"Bom filme, mas inferior aos sapatos brasileiros", brinca o letreiro da distribuidora Retrato Filmes. No começo de janeiro, o cineasta espanhol participou de um programa de TV e ironizou o engajamento de brasileiros na votação do Oscar.
"Eu gostei do filme brasileiro O Agente Secreto", pontuou Laxe. "Há muitos brasileiros na Academia e nós os adoramos, mas eles são ultranacionalistas. Acho que, se os brasileiros inscrevessem um sapato no Oscar, todos votariam nele", afirmou o diretor no programa La Revuelta.

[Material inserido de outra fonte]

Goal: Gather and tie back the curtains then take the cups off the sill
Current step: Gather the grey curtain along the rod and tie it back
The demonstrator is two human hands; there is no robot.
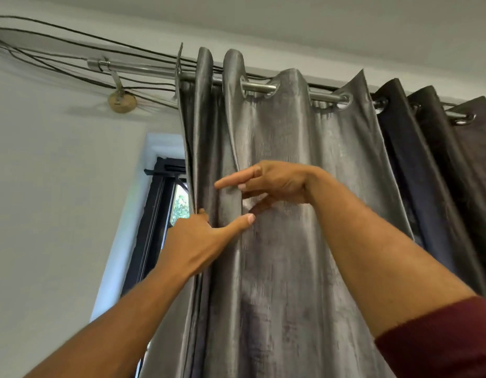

Após a exibição, o trecho repercutiu nas redes sociais e gerou reação de internautas brasileiros, que passaram a comentar publicações relacionadas a Sirât, muitas delas em tom irônico ou crítico às declarações do diretor.
Após a repercussão negativa, Laxe pediu desculpas pelos comentários. "Acho que o contexto não foi entendido. Foi, em todo caso, uma piada um pouco ruim, não? Eu não daria mais importância", afirmou ao jornal espanhol Diário ABC.
Em Sirât, Laxe conta a história de um pai (Sergi López) e um filho (Bruno Núñez) em busca de Marina, filha e irmã que desapareceu após participar de uma rave no Marrocos. Após percorrerem as montanhas do deserto, os dois optam por seguir um grupo que está à procura de uma última festa. Aos poucos, a família e os amigos criam um laço genuíno de afeto. O deserto, no entanto, é traiçoeiro e guarda surpresas para os visitantes.
O longa espanhol chega aos cinemas brasileiros no dia 26 de fevereiro.